Senin, 28 Mei 2012



“Seperti kalau makan jengkol. Saya tidak suka makan jengkol karena baunya. Tetapi bukan berarti saya mengatakan jengkol itu haram”

Itulah analogi yang disampaikan seorang Anna Althafunnisa kepada calon suaminya ketika mengajukan syarat tentang poligami di film Ketika Cinta Bertasbih. Sedikit aneh menurutku ketika poligami yang merupakan syariat Allah dianalogikan dengan urusan makan jengkol. Sepertinya mbak Anna belum tau cara pengolahan jengkol untuk mengurangi asam jengkolat pada jengkol.

Poligami, isu yang banyak dihindari oleh sebagian orang, karena selain syariat, ranah bahasannya mau tidak mau menyangkut perasaan. Wanita mana sih yang mau cintanya dibagi, wanita mana sih yang mau dimadu. Bahkan pihak laki-laki rasional juga banyak yang menghindar dari pembahasannya. Mengapa saya selipkan kata-kata rasional disini, jelas jika di rasionalisasikan ada begitu banyak syarat yang harus dipenuhi untuk menjalankan sunnah rosul yang satu ini. Allah telah jelas menyebutkan Adil sebagai salah satu syarat terpentingnya (QS. An Nisa 3). Tapi tentusaja kita semua pasti sudah sepakat bahwa adil tidak akan selalu berarti sama rata kan.

Meskipun ini jelas merupakan syariat yang jelas tertulis dalam Al Quran, tapi tetap saja banyak pihak yang masih menganggap bahwa poligami merupakan suatu momok yang sangat menakutkan dalam kehidupan rumah tangga. Bahkan seorang da’i kondang harus rela ditinggalkan “penggemarnya”, yang kebanyakan ibu-ibu, karena persoalan poligami ini. Tak heran jika masyarakat kita saat ini menganggap poligami suatu momok yang menakutkan, karena memang yang lebih banyak dibahas di ruang publik adalah sisi-sisi hitam nya saja. Pernahkan mendengar ada dua orang wanita yang kemudian menjadi sahabat justru karena diikat oleh sebuah syariat bernama poligami itu. Pernahkah mendengar ada dua suku yang didamaikan karena adanya poligami.
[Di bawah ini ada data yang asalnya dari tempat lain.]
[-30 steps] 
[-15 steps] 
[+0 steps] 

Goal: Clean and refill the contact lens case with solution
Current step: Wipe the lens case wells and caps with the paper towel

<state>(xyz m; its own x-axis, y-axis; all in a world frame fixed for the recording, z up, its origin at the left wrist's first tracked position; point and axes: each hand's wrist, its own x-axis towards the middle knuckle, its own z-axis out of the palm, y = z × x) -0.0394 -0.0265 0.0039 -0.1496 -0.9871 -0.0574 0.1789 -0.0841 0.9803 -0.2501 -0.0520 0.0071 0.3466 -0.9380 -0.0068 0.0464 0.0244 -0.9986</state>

Sedikit ternganga ketika ada seorang istri sekaligus ibu bercerita tentang kegigihannya mendorong suaminya untuk melakukan poligami. Bukan, bukan karena sang istri sudah tak cinta dengan suaminya. Justru karena kecintaannya itulah, melihat pekerjaan suaminya yang PJKA alias Pergi Jumat Kembali Ahad, beliau sadar betul dengan kondisi suaminya. Mungkin poligami bisa menjadi solusinya. Namun yang membuat mulut saya ternganga makin lebar adalah jawaban sang suami.

“Dapetin Ummi aja susah”

Gubrakk,. Jawaban yang tidak disangka sangka dan jelas saja membuat sang istri senyum senyum malu. Beruntungnya saya mendapat kesempatan lebih jauh membicarakan hal ini dengan sang istri yang unik tadi. Beliau seperti mendobrak semua pendapat melow yang pernah ada tentang pologami. Salah satu pendapat yang paling saya ingat adalah, justru sang suami akan bertambah cintanya kepada istri pertama. How come ?? #matabelok. Dalam poligami, yang namanya persaingan pastilah akan muncul. Antara istri pertama dengan istri selanjutnya. Sebelumnya istri pertama tidak memiliki “pembanding” dalam melayani sang suami, sehingga mungkin yang diberikan hanya seadanya saja. Ketika hadir istri kedua, mau tidak mau istri pertama akan berusaha sekuat tenaga untuk memberikan yang terbaik kapada suami, secara ada saingannya gitu kan. Masih menurut sang istri unik tadi (gimana kalo kita sebut saja mbak istri, kekeke) sang suami kemudian akan merasa begitu bersyukur dengan istri pertamanya. Sebagai istri pertama, dia lah yang lebih faham bagaimana tabiat sang suami secara ia sudah lebih lama hidup dengan sang suami.  Dengan begitu, tentu saja cinta dan sayangnya akan bertambah besar kepada istri pertamanya. Intinya kalo mau dipoligami, jadilah istri pertama. #plak *dipelototin ibu ibu sekampung.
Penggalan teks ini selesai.